DESCRIPTION OF THE TASK
Extract the lines of the material below, beginning with the first and ending with the line that holds "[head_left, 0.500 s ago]". Skip every picture.

INFORMATION SUPPLIED
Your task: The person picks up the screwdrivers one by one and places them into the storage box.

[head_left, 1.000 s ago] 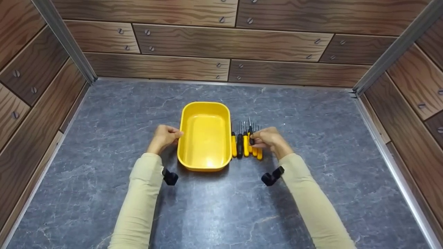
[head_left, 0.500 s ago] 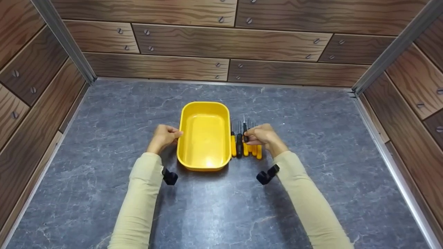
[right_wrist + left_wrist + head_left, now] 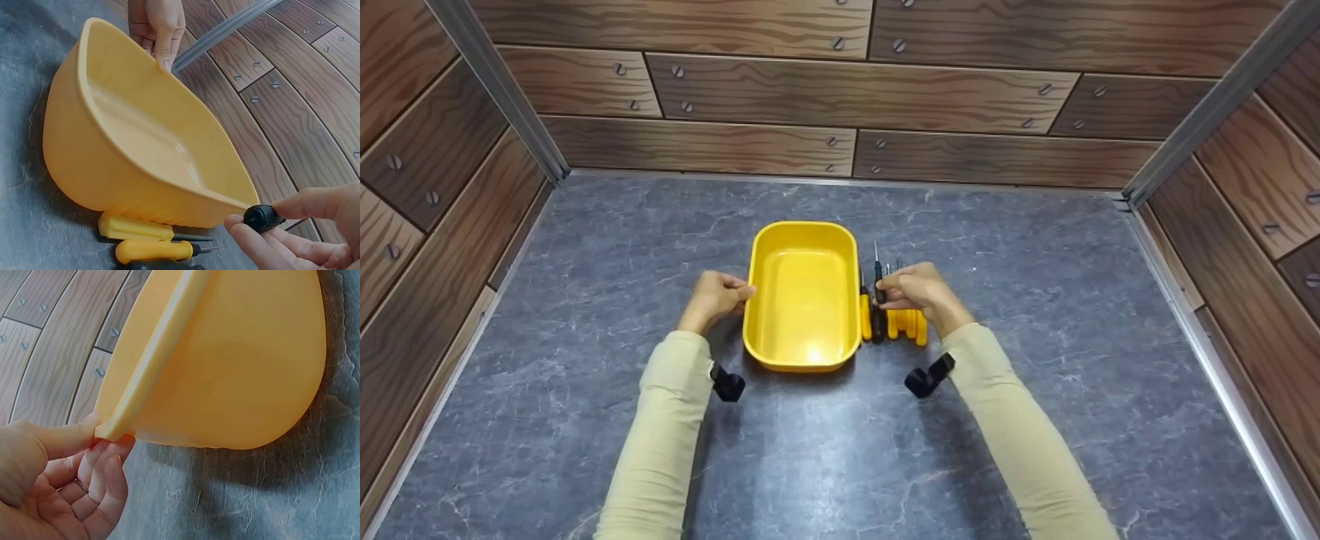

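Note:
A yellow plastic bin (image 3: 802,300) stands on the dark marbled surface, its inside bare. My left hand (image 3: 715,298) pinches its left rim between thumb and fingers, which the left wrist view shows up close. In my right hand (image 3: 921,292) is a small black screwdriver (image 3: 879,283), pinched by its handle with the thin shaft pointing away from me. It is raised over a row of screwdrivers (image 3: 911,326) beside the bin's right wall. Most have yellow handles, and one has a black handle (image 3: 877,326). My right hand hides part of the row.
Wood-patterned panels (image 3: 855,94) wall off the back and both sides. Metal edging (image 3: 847,178) runs along the foot of the back wall. A small black camera (image 3: 727,384) sits on the left wrist, and another black camera (image 3: 926,376) on the right.
My right hand has moved left and slightly away from me with the black screwdriver, toward the bin's right wall. My left hand and the bin have stayed put.

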`<state>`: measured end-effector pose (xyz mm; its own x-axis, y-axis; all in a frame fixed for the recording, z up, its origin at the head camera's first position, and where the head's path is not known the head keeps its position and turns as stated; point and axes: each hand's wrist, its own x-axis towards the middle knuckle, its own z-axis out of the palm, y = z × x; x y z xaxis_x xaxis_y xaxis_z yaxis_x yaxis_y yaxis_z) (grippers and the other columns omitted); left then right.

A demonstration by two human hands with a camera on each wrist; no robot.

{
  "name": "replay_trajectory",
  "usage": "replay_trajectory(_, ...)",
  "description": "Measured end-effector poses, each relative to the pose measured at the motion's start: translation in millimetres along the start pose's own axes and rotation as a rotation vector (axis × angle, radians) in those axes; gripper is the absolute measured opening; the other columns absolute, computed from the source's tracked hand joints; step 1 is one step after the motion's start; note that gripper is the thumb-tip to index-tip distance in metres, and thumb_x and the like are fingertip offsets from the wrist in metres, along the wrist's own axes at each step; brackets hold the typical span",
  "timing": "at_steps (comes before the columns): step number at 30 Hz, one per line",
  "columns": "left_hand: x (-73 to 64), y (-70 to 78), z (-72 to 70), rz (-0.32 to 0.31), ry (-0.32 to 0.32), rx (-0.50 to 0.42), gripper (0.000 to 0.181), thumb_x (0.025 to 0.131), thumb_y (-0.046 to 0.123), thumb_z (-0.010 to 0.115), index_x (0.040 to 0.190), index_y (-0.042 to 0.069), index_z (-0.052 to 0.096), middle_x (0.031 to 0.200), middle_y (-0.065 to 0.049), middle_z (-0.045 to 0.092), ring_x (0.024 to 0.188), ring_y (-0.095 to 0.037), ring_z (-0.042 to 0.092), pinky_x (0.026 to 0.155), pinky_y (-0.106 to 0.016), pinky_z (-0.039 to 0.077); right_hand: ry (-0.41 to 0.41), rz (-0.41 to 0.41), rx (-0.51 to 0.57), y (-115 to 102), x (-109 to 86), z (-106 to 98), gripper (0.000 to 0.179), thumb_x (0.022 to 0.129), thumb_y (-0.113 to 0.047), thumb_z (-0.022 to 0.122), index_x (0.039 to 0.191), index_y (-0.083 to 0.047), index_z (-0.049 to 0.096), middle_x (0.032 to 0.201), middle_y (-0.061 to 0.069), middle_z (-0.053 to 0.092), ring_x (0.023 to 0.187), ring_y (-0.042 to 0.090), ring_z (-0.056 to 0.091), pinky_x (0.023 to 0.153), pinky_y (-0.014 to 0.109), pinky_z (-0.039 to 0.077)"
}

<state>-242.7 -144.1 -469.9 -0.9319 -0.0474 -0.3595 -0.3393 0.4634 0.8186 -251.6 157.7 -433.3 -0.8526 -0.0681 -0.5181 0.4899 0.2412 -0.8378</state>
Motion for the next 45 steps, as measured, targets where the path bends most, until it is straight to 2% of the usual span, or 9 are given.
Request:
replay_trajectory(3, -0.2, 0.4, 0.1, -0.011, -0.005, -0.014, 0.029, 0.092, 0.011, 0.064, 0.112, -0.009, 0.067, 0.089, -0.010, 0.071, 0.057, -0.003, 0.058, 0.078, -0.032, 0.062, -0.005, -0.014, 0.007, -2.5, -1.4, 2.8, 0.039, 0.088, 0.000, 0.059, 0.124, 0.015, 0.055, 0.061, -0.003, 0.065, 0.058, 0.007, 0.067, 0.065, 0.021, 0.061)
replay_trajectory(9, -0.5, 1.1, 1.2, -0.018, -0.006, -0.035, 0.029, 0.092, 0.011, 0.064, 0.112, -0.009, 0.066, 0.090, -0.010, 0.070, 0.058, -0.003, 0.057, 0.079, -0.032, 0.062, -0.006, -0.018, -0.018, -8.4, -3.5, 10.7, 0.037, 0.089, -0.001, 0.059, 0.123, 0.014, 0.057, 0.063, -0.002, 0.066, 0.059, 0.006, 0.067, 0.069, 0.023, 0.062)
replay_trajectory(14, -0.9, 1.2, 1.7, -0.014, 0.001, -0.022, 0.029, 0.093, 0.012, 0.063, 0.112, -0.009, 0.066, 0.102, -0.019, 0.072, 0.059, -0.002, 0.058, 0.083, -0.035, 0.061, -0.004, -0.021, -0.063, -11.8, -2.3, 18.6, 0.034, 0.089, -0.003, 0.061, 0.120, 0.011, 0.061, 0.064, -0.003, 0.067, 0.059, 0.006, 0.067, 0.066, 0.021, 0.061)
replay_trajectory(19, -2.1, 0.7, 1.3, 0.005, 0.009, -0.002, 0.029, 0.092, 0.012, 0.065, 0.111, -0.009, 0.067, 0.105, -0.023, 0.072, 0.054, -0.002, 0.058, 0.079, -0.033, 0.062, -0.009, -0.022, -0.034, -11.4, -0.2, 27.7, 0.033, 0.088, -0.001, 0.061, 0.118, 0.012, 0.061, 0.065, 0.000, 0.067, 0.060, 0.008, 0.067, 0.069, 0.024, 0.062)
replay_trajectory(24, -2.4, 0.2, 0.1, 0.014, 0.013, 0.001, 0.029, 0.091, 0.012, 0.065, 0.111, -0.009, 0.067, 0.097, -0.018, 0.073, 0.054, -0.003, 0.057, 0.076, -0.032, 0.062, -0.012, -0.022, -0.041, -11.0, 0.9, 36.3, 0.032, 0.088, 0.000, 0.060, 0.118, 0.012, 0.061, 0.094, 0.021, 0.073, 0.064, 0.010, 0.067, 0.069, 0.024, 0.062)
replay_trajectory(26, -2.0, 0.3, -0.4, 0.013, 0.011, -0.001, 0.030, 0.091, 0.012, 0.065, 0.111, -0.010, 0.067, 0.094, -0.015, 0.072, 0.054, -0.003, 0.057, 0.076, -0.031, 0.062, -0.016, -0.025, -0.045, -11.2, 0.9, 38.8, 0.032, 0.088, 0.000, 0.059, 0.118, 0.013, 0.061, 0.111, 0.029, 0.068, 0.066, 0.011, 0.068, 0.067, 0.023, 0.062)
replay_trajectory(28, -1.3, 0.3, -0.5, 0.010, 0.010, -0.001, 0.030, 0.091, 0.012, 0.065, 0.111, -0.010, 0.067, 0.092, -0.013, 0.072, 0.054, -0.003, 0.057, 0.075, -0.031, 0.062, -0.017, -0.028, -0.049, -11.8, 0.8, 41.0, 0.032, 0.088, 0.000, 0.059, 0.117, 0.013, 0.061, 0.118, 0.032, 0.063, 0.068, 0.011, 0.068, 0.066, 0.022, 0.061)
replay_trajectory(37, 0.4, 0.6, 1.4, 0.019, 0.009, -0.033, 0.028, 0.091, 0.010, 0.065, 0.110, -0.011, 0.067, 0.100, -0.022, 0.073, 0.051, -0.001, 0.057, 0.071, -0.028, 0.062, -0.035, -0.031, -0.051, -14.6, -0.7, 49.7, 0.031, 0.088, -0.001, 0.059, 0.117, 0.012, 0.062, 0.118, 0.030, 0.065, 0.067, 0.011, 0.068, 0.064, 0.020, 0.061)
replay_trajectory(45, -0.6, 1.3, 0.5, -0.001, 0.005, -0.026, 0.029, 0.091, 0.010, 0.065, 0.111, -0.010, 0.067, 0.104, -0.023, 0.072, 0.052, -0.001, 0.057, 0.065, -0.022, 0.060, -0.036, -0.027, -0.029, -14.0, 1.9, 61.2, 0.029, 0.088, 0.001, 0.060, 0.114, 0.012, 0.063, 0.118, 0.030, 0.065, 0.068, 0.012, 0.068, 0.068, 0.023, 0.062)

ANSWER TO THIS PROBLEM
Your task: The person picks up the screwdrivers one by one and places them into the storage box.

[head_left, 1.000 s ago] 
[head_left, 0.500 s ago] 

No part of the exercise remains open.